Later that week, Oiseau Unijambiste had to be given police escort because some thugs were planning to assassinate her by using stunts to end her life on the highway. It was to be some stage-managed paparazzi gimmicks like in the case of Princess Diana…. The ruling party was quick to finger members of the opposition for planning the assassination of an anti-corruption campaigner while the opposition also said dissidents in the ruling party thought the girl had poked her finger too deep into the president’s nose and therefore needed some whipping.

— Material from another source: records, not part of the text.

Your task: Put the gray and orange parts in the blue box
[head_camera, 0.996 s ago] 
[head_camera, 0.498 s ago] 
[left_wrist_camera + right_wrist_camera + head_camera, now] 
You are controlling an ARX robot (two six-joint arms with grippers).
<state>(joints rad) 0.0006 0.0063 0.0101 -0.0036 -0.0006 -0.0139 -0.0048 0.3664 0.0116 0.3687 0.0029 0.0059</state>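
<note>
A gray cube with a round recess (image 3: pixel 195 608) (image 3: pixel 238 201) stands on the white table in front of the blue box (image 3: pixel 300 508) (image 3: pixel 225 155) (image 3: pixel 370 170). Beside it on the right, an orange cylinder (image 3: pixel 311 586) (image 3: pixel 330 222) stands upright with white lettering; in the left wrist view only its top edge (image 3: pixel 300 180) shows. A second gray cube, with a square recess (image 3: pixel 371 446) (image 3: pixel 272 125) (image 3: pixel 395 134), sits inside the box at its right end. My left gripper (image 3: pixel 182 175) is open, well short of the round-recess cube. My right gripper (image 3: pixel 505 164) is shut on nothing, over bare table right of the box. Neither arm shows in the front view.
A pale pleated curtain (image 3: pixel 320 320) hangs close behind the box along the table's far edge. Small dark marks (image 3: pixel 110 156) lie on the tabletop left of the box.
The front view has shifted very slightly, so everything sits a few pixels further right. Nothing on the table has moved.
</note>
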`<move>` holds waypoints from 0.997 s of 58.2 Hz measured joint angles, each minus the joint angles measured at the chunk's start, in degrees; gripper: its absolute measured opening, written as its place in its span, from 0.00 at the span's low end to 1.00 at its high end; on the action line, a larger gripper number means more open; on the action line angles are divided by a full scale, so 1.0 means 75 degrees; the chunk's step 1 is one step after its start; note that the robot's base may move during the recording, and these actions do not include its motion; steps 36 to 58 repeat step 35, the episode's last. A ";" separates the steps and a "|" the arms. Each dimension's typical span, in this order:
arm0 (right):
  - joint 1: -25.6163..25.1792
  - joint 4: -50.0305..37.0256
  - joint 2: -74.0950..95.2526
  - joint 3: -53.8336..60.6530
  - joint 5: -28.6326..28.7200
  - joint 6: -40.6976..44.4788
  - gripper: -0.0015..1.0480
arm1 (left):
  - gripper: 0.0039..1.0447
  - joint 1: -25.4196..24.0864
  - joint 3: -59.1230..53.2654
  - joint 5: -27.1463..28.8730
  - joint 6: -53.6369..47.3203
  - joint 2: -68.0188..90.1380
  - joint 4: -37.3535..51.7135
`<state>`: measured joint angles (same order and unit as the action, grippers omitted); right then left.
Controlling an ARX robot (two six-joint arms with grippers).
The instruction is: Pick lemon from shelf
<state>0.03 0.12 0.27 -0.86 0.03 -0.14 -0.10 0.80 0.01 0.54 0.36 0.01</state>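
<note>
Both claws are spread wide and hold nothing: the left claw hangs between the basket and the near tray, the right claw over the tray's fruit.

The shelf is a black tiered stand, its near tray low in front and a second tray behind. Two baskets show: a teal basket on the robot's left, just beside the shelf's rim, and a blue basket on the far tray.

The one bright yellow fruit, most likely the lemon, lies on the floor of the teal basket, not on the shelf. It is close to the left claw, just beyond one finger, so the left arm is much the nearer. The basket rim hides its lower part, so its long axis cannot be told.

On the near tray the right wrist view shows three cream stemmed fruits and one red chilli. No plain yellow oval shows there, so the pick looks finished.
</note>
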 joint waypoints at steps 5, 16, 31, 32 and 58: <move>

The debate raged on. Either way, the ruling government was happy newspaper and tabloid headlines no longer focused on the bleeding and laboring national economy, while the opposition was also happy Oiseau Unijambiste had taken attention from details of the police investigation into the double salary saga.
The D-day came. Oiseau Unijambiste, aka Besiwa Kubina swept three prestigious awards. Apart from the scholarship package that went with the prize, she was awarded two vehicles: one from the event organizers and another one from a former minister of state who was purblind. The cash prizes were undisclosed. The spacious national conference centre could not hold the patrons. There were 22 international media houses present, some of which carried the ceremony live. Presidents from 8 different counties were in attendance. It went unchallenged that Oiseau Unijambiste made the organizers raise more funds than they could immediately manage. At a point, Apostle Kwadwo Sarfo’s emergency mobile solar air-conditioning units had to be relied upon to chill the conference centre because of the unbudgeted numbers.
Three days after the ceremony, Besiwa had to leave for the UK where she had been given scholarships by three top universities by virtue of her performance at IB. She had already signed advertising contracts with different moguls and multi-national companies before her departure. Yet there was a challenge: she could not immediately decide which of the schools to opt for. On the advice of Mr. Jeddy Forson, that decision should be taken after visiting the university campuses and inspecting their facilities.
As she met the president that morning of her departure, having the president talk to her as if they were peers, she wondered what good she had done in life to deserve such a treatment. It was then she realized that the accident of letting her name slip into the supposed wrong place made all the difference. What a pleasant accident!